● TASK ITEM
Repeat, exactly as written, the line with "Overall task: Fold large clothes" and every line that follows it in the material below, ending with the last.

§

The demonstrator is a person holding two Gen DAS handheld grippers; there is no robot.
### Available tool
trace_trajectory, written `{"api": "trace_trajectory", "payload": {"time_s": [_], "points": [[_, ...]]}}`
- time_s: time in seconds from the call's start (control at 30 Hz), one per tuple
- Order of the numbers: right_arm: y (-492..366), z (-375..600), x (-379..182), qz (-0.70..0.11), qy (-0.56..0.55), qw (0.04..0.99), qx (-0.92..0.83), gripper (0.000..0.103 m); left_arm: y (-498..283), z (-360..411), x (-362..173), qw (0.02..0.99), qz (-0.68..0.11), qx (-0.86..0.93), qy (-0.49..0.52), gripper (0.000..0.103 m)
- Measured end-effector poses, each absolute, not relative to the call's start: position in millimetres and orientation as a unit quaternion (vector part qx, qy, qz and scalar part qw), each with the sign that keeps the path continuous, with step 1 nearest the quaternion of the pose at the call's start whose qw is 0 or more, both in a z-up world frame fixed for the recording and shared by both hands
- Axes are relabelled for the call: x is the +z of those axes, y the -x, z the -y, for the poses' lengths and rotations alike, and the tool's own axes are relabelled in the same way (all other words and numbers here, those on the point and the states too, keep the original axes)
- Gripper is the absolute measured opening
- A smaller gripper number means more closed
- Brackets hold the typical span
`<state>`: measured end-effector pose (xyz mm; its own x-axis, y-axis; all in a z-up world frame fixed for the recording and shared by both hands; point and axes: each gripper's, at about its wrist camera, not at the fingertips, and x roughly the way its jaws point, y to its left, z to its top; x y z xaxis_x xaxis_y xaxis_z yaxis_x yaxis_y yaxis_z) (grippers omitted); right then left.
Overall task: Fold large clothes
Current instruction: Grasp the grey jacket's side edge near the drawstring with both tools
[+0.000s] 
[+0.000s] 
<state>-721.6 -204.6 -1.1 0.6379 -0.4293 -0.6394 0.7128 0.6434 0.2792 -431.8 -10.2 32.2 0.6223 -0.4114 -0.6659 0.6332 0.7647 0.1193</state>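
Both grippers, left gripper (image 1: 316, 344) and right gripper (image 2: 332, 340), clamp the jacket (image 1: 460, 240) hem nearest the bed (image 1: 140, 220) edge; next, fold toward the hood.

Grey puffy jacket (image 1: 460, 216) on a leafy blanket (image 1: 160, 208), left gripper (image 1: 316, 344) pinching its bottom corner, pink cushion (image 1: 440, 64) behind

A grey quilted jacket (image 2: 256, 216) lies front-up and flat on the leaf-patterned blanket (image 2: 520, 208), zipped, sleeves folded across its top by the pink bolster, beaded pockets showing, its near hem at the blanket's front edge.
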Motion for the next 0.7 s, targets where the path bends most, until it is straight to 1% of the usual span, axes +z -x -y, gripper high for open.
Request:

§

● ANSWER BOX
Overall task: Fold large clothes
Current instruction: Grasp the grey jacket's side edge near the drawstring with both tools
[+0.000s] 
[+0.000s] 
<state>-721.6 -204.6 -1.1 0.6379 -0.4293 -0.6394 0.7128 0.6434 0.2792 -431.8 -10.2 32.2 0.6223 -0.4114 -0.6659 0.6332 0.7647 0.1193</state>
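Both grippers, left gripper (image 1: 316, 344) and right gripper (image 2: 332, 340), clamp the jacket (image 1: 460, 240) hem nearest the bed (image 1: 140, 220) edge; next, fold toward the hood.

Grey puffy jacket (image 1: 460, 216) on a leafy blanket (image 1: 160, 208), left gripper (image 1: 316, 344) pinching its bottom corner, pink cushion (image 1: 440, 64) behind

A grey quilted jacket (image 2: 256, 216) lies front-up and flat on the leaf-patterned blanket (image 2: 520, 208), zipped, sleeves folded across its top by the pink bolster, beaded pockets showing, its near hem at the blanket's front edge.
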Motion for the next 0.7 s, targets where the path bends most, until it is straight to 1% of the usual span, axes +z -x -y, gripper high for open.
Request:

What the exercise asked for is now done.